EXERCISE DIRECTIONS - Leaving out the pictures, please reproduce exactly and only the lines from the one that contains "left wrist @" through the last line below.

DATASET CONTENT -

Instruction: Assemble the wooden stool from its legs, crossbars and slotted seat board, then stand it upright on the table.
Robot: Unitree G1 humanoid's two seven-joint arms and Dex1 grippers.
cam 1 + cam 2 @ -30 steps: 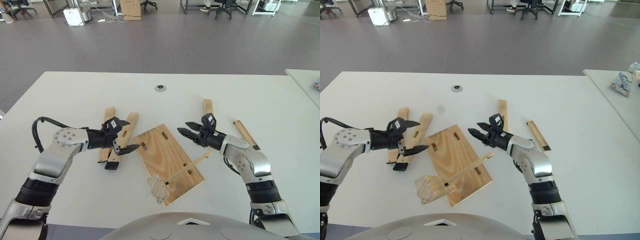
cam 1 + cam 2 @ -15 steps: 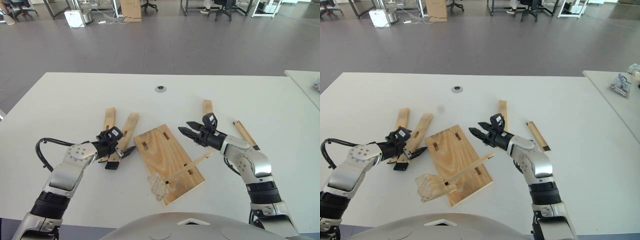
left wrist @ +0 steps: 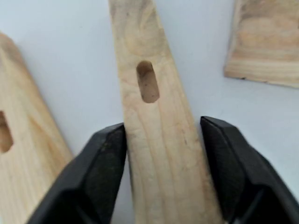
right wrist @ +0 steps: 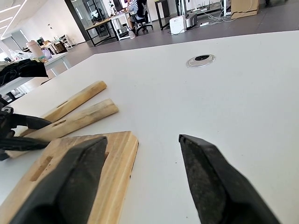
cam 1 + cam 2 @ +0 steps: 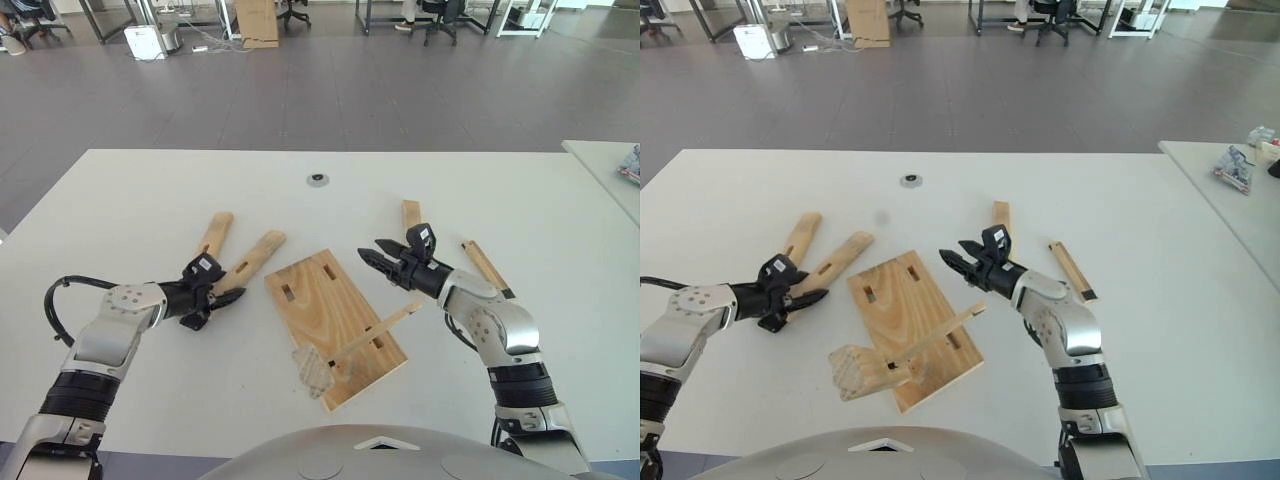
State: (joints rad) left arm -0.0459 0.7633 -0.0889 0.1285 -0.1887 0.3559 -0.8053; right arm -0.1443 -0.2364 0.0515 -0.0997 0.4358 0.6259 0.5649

EXERCISE ANSWER -
left wrist @ +0 steps: 
right wrist @ +0 steps: 
cam 1 + cam 2 @ +0 steps: 
State: (joints rad) left arm -0.0459 0.7633 -0.0889 0.1285 -0.1887 0.3559 -0.8053; right arm -0.1443 -0.2364 0.0515 -0.0997 0.4358 0.6259 0.5649

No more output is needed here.